Das letzte Beispiel basiert auf einem Urteil des Kammergerichts Berlin. Wenn du das Urteil einmal lesen möchtest, findest du dies unter: KG Berlin, Urteil vom 28. August 2015 - Az. 4 U 189/11.

Die historische Entwicklung des Deliktsrechts

Das Deliktsrecht hat eine lange und wechselvolle Geschichte. Seine Wurzeln liegen im römischen Recht, wo bereits im Zwölftafelgesetz Regelungen zu unerlaubten Handlungen und deren Sanktionierung existierten. Im Laufe der Jahrhunderte wurde das Deliktsrecht weiterentwickelt und an die jeweiligen gesellschaftlichen und politischen Verhältnisse angepasst.

Im Jahr 286 v. Chr. wurde das Schadensersatzrecht durch die Einführung der Lex Aquilia erweitert. Sie enthielt zahlreiche Anspruchsgrundlagen in Bezug auf deliktisches Handeln. Hier war bereits der Grundsatz verankert, dass das unerlaubte Verhalten auch rechtswidrig gewesen sein muss. Demzufolge musste derjenige, der sich im Zuge einer Notwehrhandlung verteidigte, keine Schadensersatzansprüche fürchten.

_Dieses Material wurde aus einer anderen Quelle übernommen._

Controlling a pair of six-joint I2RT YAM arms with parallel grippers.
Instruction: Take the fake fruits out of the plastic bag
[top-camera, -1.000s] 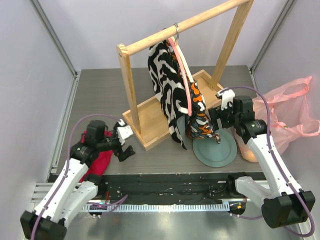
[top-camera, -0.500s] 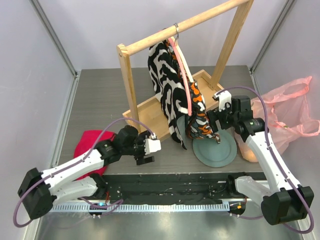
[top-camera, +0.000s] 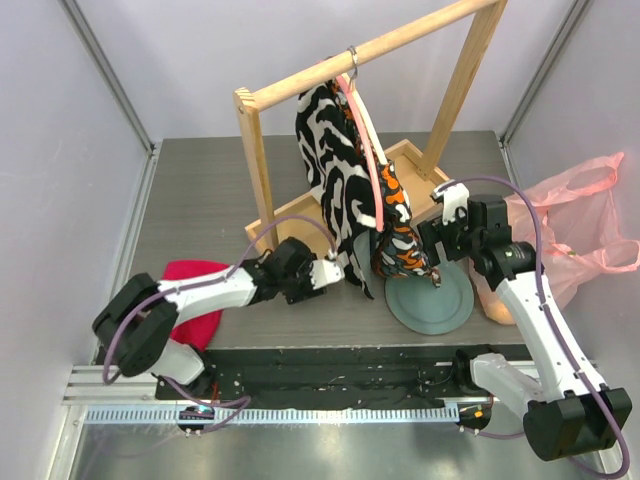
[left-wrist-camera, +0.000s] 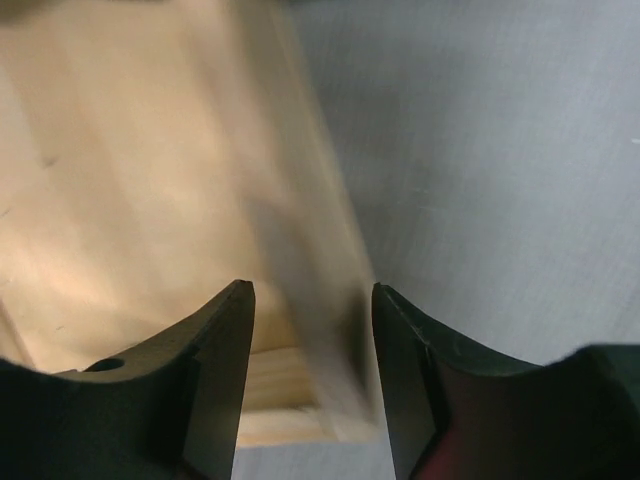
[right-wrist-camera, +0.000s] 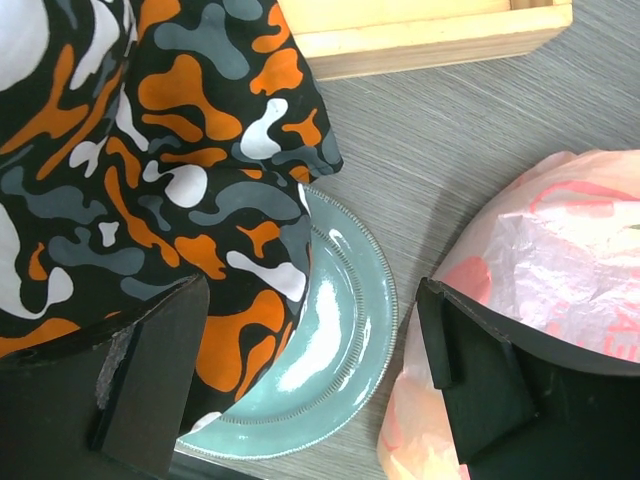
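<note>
My right gripper (right-wrist-camera: 310, 298), beside the bag (right-wrist-camera: 560, 240), and left gripper (left-wrist-camera: 312, 300), far from the bag, are both gaping, empty; I am risking snagging the garment (right-wrist-camera: 150, 150).

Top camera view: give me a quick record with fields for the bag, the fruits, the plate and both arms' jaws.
plastic bag: pink, at the table's right edge, beside the plate
fake fruits: none seen outside the bag
plate: grey-green, partly covered by the hanging garment
left arm: jaws open, over the near corner of the wooden rack base
right arm: jaws wide open, above plate and bag
</note>
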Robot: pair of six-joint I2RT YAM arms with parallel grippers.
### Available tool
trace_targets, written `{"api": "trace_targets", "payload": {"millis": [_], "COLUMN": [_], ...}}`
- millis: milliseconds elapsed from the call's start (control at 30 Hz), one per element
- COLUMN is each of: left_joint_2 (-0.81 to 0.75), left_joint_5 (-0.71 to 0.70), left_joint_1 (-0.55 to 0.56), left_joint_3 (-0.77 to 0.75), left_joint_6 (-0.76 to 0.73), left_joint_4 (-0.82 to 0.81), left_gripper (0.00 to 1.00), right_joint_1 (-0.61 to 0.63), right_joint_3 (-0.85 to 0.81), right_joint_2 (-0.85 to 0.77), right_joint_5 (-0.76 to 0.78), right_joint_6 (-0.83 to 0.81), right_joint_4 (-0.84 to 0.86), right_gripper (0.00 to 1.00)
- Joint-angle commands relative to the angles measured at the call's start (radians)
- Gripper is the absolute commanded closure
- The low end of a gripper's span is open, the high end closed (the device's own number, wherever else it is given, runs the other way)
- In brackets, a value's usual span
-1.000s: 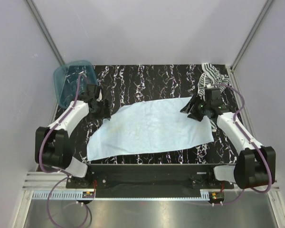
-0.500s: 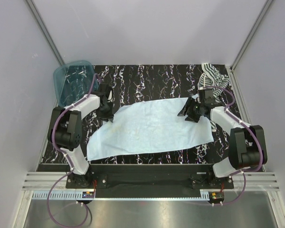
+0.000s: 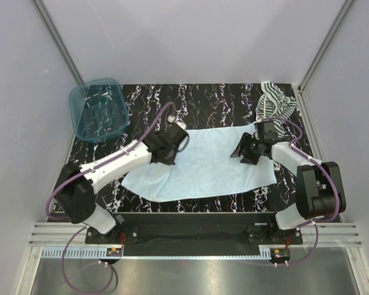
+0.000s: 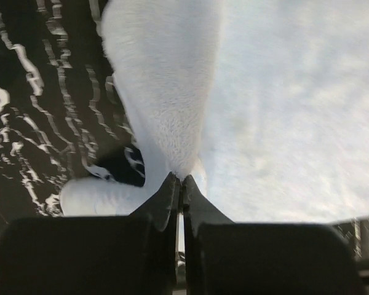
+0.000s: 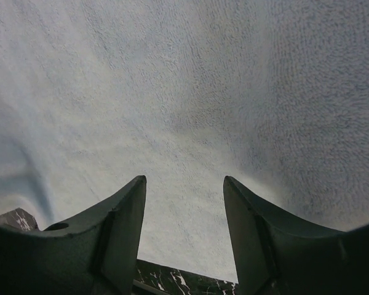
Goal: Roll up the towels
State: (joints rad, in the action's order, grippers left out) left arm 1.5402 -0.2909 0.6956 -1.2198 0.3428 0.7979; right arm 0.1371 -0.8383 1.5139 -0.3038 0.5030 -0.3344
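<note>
Left gripper (image 4: 181,184) clamped shut on folded end of pale blue towel (image 3: 215,163), spread across table (image 3: 203,98); right gripper (image 5: 184,184) hung half-open over opposite end, gripping nothing; cloth looked soft, limp, light; best pinched at edges.

The right gripper (image 5: 184,184) hangs with its jaws apart just over the pale blue towel (image 5: 172,92), which fills the view. A strip of black marbled desk (image 5: 166,284) shows beneath.
</note>
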Motion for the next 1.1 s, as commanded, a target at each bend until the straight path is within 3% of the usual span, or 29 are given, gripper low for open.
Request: {"api": "trace_targets", "payload": {"millis": [0,33,67,133,167,333,433,567,667,867,1067], "left_joint_2": [-0.015,-0.011,0.006,0.023,0.031,-0.086,-0.137,-0.059,0.047,0.181,0.169], "left_joint_5": [-0.2,-0.205,-0.202,-0.238,-0.254,-0.295,-0.173,0.014,0.05,0.079,0.168], "left_joint_1": [0.195,0.224,0.252,0.317,0.327,0.285,0.129,-0.061,-0.14,-0.199,-0.202], "left_joint_3": [0.028,0.043,0.054,0.063,0.06,0.01,0.011,-0.001,-0.053,-0.064,0.066], "left_joint_6": [0.181,0.214,0.237,0.303,0.315,0.271,0.135,0.064,0.045,0.071,0.116], "left_joint_4": [0.124,0.133,0.141,0.175,0.187,0.16,0.008,-0.071,-0.049,-0.023,-0.066], "left_gripper": [0.88,0.54,0.34,0.08,0.06,0.03,0.06,0.07,0.08,0.11,0.14], "right_joint_1": [-0.001,-0.002,-0.001,-0.001,-0.001,-0.001,-0.001,-0.001,-0.001,0.001,0.001], "right_joint_3": [0.007,0.01,0.008,0.008,0.007,0.01,0.024,0.036,0.036,0.039,0.041], "right_joint_2": [-0.04,-0.043,-0.043,-0.043,-0.043,-0.05,-0.06,-0.061,-0.066,-0.064,-0.046], "right_joint_5": [0.015,0.015,0.014,0.017,0.015,0.022,0.026,0.022,0.025,0.025,0.02], "right_joint_6": [-0.018,-0.018,-0.018,-0.02,-0.023,-0.029,-0.031,-0.031,-0.04,-0.047,-0.063], "right_joint_4": [0.017,0.015,0.012,0.006,0.006,-0.003,-0.003,0.0,-0.005,0.0,0.008], "right_gripper": [0.39,0.39,0.39,0.38,0.38,0.38,0.38,0.38,0.38,0.38,0.38]}}
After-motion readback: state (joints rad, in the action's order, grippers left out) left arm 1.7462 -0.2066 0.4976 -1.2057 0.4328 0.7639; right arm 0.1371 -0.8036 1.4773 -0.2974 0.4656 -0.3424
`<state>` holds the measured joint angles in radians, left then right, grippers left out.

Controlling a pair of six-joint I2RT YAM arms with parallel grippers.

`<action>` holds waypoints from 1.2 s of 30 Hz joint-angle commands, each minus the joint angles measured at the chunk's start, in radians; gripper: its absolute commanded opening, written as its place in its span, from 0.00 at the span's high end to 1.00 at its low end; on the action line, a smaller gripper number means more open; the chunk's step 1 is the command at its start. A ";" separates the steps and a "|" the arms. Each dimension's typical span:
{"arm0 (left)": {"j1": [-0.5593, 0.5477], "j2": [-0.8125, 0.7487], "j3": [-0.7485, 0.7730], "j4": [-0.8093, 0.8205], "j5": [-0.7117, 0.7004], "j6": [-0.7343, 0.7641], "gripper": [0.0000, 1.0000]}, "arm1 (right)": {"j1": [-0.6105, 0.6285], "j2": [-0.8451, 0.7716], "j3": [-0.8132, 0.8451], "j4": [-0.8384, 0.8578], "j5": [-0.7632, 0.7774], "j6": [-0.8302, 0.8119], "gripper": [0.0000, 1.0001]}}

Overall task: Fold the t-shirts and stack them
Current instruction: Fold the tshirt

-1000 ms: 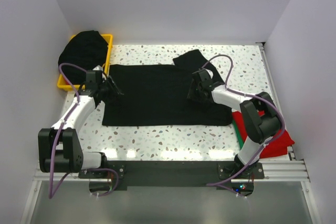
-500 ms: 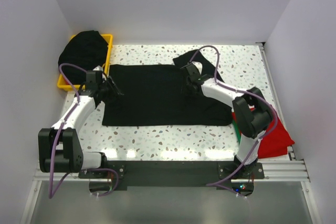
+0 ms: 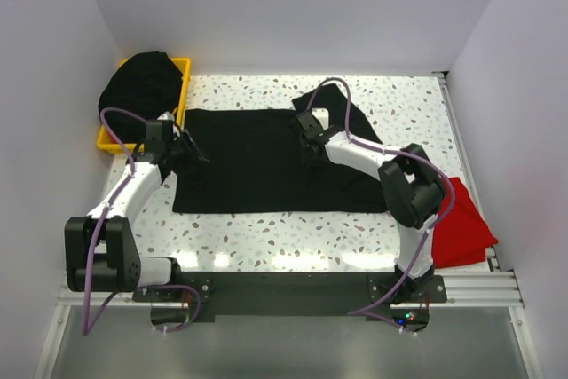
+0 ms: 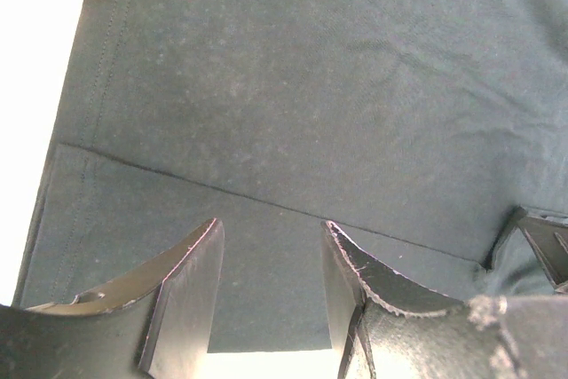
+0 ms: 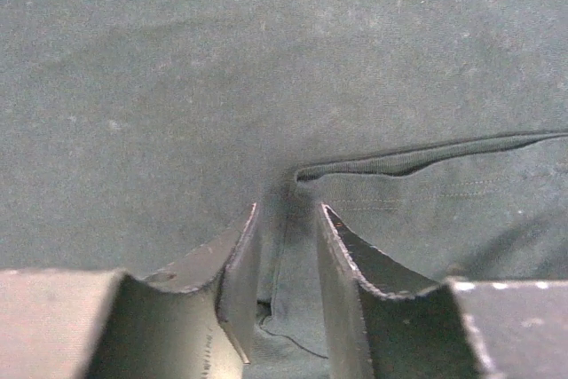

Das aus dem römischen Reich übernommene Deliktsrecht galt in seinen Grundzügen noch bis weit ins 18. Jahrhundert hinein und wurde erst durch die Ideen der Aufklärung zunehmend in Frage gestellt. So sollten Gesetze vermehrt kodifiziert, das heißt in Gesetzessammlungen und Gesetzesbüchern festgeschrieben werden. Auf diesem Grundsatz basiert auch das Bürgerliche Gesetzbuch, welches am 1. Januar 1900 in Deutschland in Kraft trat.